#### About this exercise
Retype every record that follows, character for character.

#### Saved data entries
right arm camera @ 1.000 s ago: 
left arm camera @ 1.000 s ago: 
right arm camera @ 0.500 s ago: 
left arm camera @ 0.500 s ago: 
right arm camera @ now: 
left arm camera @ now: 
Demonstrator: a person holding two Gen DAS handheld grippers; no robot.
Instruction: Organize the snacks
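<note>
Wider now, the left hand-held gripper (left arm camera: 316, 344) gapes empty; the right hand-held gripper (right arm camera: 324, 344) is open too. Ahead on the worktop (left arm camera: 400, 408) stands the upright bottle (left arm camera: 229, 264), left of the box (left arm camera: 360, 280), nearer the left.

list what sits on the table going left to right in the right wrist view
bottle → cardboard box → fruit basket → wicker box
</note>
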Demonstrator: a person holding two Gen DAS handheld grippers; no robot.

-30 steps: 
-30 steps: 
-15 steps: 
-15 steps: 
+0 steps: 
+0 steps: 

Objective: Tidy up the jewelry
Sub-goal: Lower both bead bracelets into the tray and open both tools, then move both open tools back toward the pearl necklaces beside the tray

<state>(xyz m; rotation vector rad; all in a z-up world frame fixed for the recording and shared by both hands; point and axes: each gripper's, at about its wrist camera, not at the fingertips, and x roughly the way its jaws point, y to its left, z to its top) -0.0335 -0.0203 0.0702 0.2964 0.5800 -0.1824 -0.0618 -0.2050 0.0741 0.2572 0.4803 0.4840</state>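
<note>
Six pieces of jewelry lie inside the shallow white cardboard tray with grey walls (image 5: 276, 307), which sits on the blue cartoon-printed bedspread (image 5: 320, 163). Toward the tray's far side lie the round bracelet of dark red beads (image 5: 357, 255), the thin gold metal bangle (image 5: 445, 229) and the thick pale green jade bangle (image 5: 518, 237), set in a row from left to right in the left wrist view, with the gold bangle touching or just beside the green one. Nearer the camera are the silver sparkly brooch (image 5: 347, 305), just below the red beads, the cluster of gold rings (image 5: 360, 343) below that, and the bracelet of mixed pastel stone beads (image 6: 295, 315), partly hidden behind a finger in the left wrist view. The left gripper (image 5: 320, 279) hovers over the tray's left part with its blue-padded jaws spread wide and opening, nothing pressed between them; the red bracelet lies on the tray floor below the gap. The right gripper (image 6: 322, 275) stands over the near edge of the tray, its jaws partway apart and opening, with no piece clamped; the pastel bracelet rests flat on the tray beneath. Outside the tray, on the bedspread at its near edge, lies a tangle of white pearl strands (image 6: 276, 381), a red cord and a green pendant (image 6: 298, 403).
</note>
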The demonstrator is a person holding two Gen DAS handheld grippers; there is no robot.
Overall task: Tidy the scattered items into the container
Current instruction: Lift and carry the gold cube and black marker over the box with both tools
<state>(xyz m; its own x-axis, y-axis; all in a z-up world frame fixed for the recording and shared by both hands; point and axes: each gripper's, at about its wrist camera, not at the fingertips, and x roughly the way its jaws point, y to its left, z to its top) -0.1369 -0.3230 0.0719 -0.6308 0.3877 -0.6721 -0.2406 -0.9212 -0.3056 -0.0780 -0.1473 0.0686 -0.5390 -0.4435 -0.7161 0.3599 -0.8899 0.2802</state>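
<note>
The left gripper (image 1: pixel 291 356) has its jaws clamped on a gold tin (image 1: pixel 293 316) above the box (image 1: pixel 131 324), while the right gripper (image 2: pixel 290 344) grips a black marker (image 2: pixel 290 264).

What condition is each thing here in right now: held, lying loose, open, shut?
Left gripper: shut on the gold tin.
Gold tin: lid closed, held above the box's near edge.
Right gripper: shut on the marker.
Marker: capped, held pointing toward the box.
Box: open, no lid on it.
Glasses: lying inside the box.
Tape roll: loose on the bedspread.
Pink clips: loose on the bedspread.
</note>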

#### Exercise solution
right arm camera @ 1.000 s ago: 
left arm camera @ 1.000 s ago: 
right arm camera @ 0.500 s ago: 
left arm camera @ 0.500 s ago: 
right arm camera @ now: 
left arm camera @ now: 
Demonstrator: a person holding two Gen DAS handheld grippers; no robot.
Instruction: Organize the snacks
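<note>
Wider now, the left hand-held gripper (left arm camera: 316, 344) gapes empty; the right hand-held gripper (right arm camera: 324, 344) is open too. Ahead on the worktop (left arm camera: 400, 408) stands the upright bottle (left arm camera: 229, 264), left of the box (left arm camera: 360, 280), nearer the left.

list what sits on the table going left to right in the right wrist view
bottle → cardboard box → fruit basket → wicker box
</note>
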Demonstrator: a person holding two Gen DAS handheld grippers; no robot.

-30 steps: 
-30 steps: 
-15 steps: 
-15 steps: 
+0 steps: 
+0 steps: 

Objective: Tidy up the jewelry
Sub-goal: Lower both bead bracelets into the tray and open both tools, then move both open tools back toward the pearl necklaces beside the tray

<state>(xyz m; rotation vector rad; all in a z-up world frame fixed for the recording and shared by both hands; point and axes: each gripper's, at about its wrist camera, not at the fingertips, and x roughly the way its jaws point, y to its left, z to its top) -0.0335 -0.0203 0.0702 0.2964 0.5800 -0.1824 -0.0618 -0.2050 0.0741 0.2572 0.4803 0.4840</state>
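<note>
Six pieces of jewelry lie inside the shallow white cardboard tray with grey walls (image 5: 276, 307), which sits on the blue cartoon-printed bedspread (image 5: 320, 163). Toward the tray's far side lie the round bracelet of dark red beads (image 5: 357, 255), the thin gold metal bangle (image 5: 445, 229) and the thick pale green jade bangle (image 5: 518, 237), set in a row from left to right in the left wrist view, with the gold bangle touching or just beside the green one. Nearer the camera are the silver sparkly brooch (image 5: 347, 305), just below the red beads, the cluster of gold rings (image 5: 360, 343) below that, and the bracelet of mixed pastel stone beads (image 6: 295, 315), partly hidden behind a finger in the left wrist view. The left gripper (image 5: 320, 279) hovers over the tray's left part with its blue-padded jaws spread wide and opening, nothing pressed between them; the red bracelet lies on the tray floor below the gap. The right gripper (image 6: 322, 275) stands over the near edge of the tray, its jaws partway apart and opening, with no piece clamped; the pastel bracelet rests flat on the tray beneath. Outside the tray, on the bedspread at its near edge, lies a tangle of white pearl strands (image 6: 276, 381), a red cord and a green pendant (image 6: 298, 403).
</note>
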The demonstrator is a person holding two Gen DAS handheld grippers; there is no robot.
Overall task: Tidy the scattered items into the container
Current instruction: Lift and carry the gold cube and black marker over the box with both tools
<state>(xyz m; its own x-axis, y-axis; all in a z-up world frame fixed for the recording and shared by both hands; point and axes: each gripper's, at about its wrist camera, not at the fingertips, and x roughly the way its jaws point, y to its left, z to its top) -0.1369 -0.3230 0.0719 -0.6308 0.3877 -0.6721 -0.2406 -0.9212 -0.3056 -0.0780 -0.1473 0.0686 -0.5390 -0.4435 -0.7161 0.3599 -0.8899 0.2802</state>
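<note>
The left gripper (image 1: pixel 291 356) has its jaws clamped on a gold tin (image 1: pixel 293 316) above the box (image 1: pixel 131 324), while the right gripper (image 2: pixel 290 344) grips a black marker (image 2: pixel 290 264).

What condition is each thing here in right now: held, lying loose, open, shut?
Left gripper: shut on the gold tin.
Gold tin: lid closed, held above the box's near edge.
Right gripper: shut on the marker.
Marker: capped, held pointing toward the box.
Box: open, no lid on it.
Glasses: lying inside the box.
Tape roll: loose on the bedspread.
Pink clips: loose on the bedspread.
</note>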

The response has been given in full.